Brief |
Repeat the listing that follows without a single change.
Start of Block
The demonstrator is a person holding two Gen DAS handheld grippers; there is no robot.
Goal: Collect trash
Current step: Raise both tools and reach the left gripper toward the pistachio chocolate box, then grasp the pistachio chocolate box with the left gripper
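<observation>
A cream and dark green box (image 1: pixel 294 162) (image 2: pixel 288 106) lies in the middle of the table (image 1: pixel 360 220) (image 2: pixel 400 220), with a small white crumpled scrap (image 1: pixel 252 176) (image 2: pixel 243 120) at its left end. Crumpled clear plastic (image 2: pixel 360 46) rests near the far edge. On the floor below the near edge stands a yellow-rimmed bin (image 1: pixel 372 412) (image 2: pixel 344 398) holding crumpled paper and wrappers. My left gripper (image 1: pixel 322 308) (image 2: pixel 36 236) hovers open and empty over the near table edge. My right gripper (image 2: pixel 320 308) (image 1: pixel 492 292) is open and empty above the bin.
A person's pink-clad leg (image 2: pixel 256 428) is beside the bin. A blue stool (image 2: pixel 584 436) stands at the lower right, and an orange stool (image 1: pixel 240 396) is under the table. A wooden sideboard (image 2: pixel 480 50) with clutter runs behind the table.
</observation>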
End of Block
Written answer |
The demonstrator is a person holding two Gen DAS handheld grippers; there is no robot.
Goal: Collect trash
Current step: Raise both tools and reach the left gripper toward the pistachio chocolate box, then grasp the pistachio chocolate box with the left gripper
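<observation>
A cream and dark green box (image 1: pixel 294 162) (image 2: pixel 288 106) lies in the middle of the table (image 1: pixel 360 220) (image 2: pixel 400 220), with a small white crumpled scrap (image 1: pixel 252 176) (image 2: pixel 243 120) at its left end. Crumpled clear plastic (image 2: pixel 360 46) rests near the far edge. On the floor below the near edge stands a yellow-rimmed bin (image 1: pixel 372 412) (image 2: pixel 344 398) holding crumpled paper and wrappers. My left gripper (image 1: pixel 322 308) (image 2: pixel 36 236) hovers open and empty over the near table edge. My right gripper (image 2: pixel 320 308) (image 1: pixel 492 292) is open and empty above the bin.
A person's pink-clad leg (image 2: pixel 256 428) is beside the bin. A blue stool (image 2: pixel 584 436) stands at the lower right, and an orange stool (image 1: pixel 240 396) is under the table. A wooden sideboard (image 2: pixel 480 50) with clutter runs behind the table.
</observation>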

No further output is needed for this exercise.